Dataset excerpt Block Start

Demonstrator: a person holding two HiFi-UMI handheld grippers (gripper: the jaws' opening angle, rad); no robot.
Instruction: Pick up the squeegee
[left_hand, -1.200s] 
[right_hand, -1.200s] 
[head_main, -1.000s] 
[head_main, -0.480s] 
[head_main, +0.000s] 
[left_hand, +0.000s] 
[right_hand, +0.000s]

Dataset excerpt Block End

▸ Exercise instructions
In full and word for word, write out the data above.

▸ Reply to the exercise
Demonstrator: a person holding two HiFi-UMI handheld grippers (gripper: the jaws' opening angle, rad); no robot.
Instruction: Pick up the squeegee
[left_hand, -1.200s] 
[right_hand, -1.200s] 
[head_main, -1.000s] 
[head_main, -0.480s] 
[head_main, +0.000s] 
[left_hand, +0.000s] 
[right_hand, +0.000s]

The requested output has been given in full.